The challenge to Chapel Hill's ban on cell phone use while driving is focused more on the car-towing business than the main issue: distracted driving.

The temporary restraining order lasts 10 days, with a hearing on the lawsuit set for Monday. That hearing could lead to a preliminary injunction, which would prevent enforcement of the cell ban while the issue is still being argued in the court system.

The cell phone talking-and-driving ban was to go into effect on June 1.

The foundation of the case, according to the King’s attorney Thomas Stark, is that a municipality does not have the authority to regulate cell phone use.

“The town doesn’t have the authority to pass the ordinance,” Stark said in a report by the New & Observer of Raleigh. He argued that a letter to the town from the N.C. attorney general’s office last year said that state authority overrides the power of the town to regulate cell use by drivers.

But the towing company’s lawsuit hauls in several issues along with a town’s alleged lack of authority over cell phone use. It also challenges a new towing ordinance passed by Chapel Hill, which regulates things such as towing fees, storage fees, equipment fees, and procedures for towing. The ordinance was to go into effect next Tuesday. Finally, the lawsuit takes on the state’s authority to regulate towing cars in the first place.

The company’s arguments include:

  • Chapel Hill has no authority to prohibit using a cell phone while driving, because the state legislature has not delegated that authority to the town.
  • Furthermore, the state itself doesn’t have authority to regulate commerce such as providing a towing service, because that is in violation of the N.C. Constitution.
  • Chapel Hill’s towing ordinance violates the state constitution because it would allow police to search towed car storage lots without a warrant.
  • A phone number is required to be posted on parking lot signs so that someone can call at any time to release a towed or immobilized vehicle.

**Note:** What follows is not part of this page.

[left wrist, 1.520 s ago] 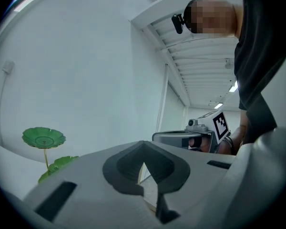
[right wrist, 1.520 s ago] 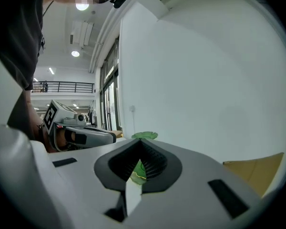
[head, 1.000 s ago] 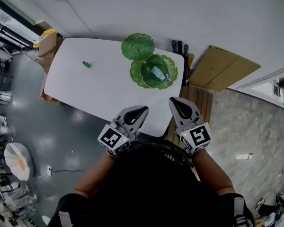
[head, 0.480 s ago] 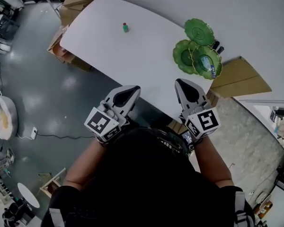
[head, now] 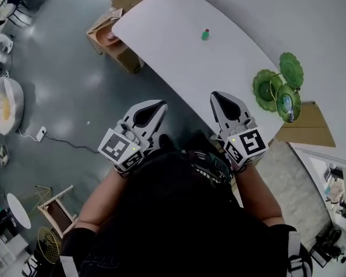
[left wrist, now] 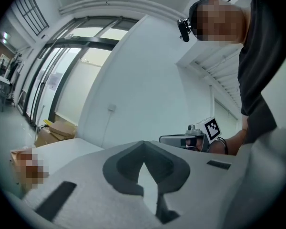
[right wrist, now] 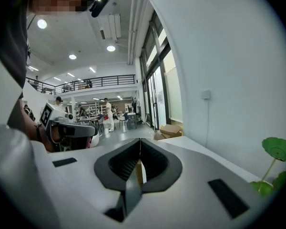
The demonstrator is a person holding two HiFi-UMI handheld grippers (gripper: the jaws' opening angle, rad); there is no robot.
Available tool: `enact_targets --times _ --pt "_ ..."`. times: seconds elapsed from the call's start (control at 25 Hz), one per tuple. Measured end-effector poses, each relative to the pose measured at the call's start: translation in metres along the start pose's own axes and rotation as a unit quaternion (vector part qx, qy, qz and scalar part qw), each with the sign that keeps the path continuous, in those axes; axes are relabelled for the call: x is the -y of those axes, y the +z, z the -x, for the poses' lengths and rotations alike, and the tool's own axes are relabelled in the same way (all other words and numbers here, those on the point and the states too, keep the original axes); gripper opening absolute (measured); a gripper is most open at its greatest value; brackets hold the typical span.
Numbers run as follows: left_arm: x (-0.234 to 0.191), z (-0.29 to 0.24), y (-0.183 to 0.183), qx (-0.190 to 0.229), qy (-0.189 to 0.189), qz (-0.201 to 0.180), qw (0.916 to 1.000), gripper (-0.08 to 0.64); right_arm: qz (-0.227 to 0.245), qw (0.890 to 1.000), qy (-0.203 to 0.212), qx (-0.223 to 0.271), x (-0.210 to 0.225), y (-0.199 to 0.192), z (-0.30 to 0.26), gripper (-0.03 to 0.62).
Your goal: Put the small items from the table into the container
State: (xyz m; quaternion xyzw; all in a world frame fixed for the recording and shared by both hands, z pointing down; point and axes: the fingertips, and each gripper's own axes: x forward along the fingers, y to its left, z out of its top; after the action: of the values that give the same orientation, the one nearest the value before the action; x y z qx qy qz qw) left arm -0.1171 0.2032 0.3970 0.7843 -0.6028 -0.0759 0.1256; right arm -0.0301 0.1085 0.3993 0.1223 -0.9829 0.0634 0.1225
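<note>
While left gripper [head: 162, 104] and right gripper [head: 214, 96] hang empty, jaws pressed together, small green bottle [head: 205, 34] stands at 12 o'clock on table [head: 173, 33], leaf dishes [head: 264, 86] at 2 o'clock. Risk: long reach, late jaw opening topples bottle, rolls off edge.

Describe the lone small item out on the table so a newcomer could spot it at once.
Find the long white table in the head view. On its bare top, far from the green leaf-shaped dishes clustered at one end, sits one tiny bottle. Its green body and red cap mark it, and nothing else lies near it.
</note>
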Motion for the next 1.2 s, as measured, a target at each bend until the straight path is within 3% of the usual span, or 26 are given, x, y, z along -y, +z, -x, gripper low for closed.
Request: enact_targets --times 0.12,0.36,0.6,0.92,1.2 --pt "-0.026 0.009 0.001 0.001 0.029 0.007 0.9996 0.006 -0.002 1.0 0.016 -0.003 0.002 0.005 -0.025 0.017" --pt "-0.067 -0.019 0.004 -0.006 0.06 0.004 0.9982 0.006 -0.025 0.999 0.03 -0.003 0.049 0.004 -0.07 0.017" --pt "-0.086 -0.09 0.009 -0.042 0.045 -0.007 0.9981 0.006 -0.048 0.999 0.006 0.022 0.125 0.016 -0.088 0.017" --pt "-0.081 -0.183 -0.005 -0.092 -0.017 -0.016 0.9955 0.006 -0.086 0.995 -0.044 0.028 0.205 -0.005 -0.065 0.017" --pt "-0.046 -0.262 -0.025 -0.137 -0.124 -0.032 0.9824 0.006 -0.125 0.981 -0.144 0.045 0.258 -0.02 -0.011 0.017"
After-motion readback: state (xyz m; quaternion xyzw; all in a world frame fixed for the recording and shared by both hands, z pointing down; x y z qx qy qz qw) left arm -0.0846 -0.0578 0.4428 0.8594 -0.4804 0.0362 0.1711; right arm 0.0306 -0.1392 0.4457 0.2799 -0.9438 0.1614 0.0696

The phone must be answered by a person, and someone must be available to release the vehicle.
  • Tow truck operators must use their mobile phones in their vehicles to call the police department to report illegally parked vehicles they have towed.

Ah, what a tangle towing web they’ve woven.

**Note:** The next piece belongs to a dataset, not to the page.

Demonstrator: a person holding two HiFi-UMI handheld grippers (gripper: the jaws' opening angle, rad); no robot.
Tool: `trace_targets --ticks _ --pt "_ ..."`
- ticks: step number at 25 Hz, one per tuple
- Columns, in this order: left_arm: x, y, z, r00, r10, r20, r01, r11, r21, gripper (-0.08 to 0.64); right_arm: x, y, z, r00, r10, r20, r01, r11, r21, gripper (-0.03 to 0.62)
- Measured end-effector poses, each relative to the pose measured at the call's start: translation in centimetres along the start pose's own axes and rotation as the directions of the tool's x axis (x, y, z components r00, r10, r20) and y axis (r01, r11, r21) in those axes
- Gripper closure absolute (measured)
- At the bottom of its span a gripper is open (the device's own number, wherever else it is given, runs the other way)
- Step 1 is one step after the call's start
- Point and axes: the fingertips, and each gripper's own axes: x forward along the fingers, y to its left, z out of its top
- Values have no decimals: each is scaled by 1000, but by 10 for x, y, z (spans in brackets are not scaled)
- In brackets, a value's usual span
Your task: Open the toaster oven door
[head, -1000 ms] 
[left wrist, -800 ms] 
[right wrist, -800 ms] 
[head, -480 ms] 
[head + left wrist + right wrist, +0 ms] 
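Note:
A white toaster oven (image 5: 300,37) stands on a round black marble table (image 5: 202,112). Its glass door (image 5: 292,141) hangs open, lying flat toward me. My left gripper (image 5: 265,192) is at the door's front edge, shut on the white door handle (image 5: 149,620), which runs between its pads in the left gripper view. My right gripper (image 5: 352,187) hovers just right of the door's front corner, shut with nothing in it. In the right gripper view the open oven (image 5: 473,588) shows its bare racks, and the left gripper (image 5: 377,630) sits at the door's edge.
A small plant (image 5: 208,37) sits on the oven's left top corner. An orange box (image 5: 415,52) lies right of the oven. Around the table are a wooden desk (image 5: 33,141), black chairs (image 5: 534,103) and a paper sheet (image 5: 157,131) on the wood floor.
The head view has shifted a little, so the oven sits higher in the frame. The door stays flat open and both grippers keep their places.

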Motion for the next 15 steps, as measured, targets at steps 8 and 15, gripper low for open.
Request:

The bottom line is: Can a towing company operate without its drivers driving around while talking on a cell phone?

It’s been done.

Do tow truck drivers have be available to take calls on a cell while their truck is in motion? I would think the call should go to the towing storage lot, not the tow truck. Do truck drivers have to call while they are driving to report a tow the police? I wouldn’t think that’s necessary.

Chapel Hill has been tossed a red herring with this challenge to its effort to make its streets safer. This distraction should not deter the town from its real goal: To prevent distracted driving and the dangers it presents.

Let’s hope that the hearing Monday will let this step toward safety go into effect on June 1, as was planned.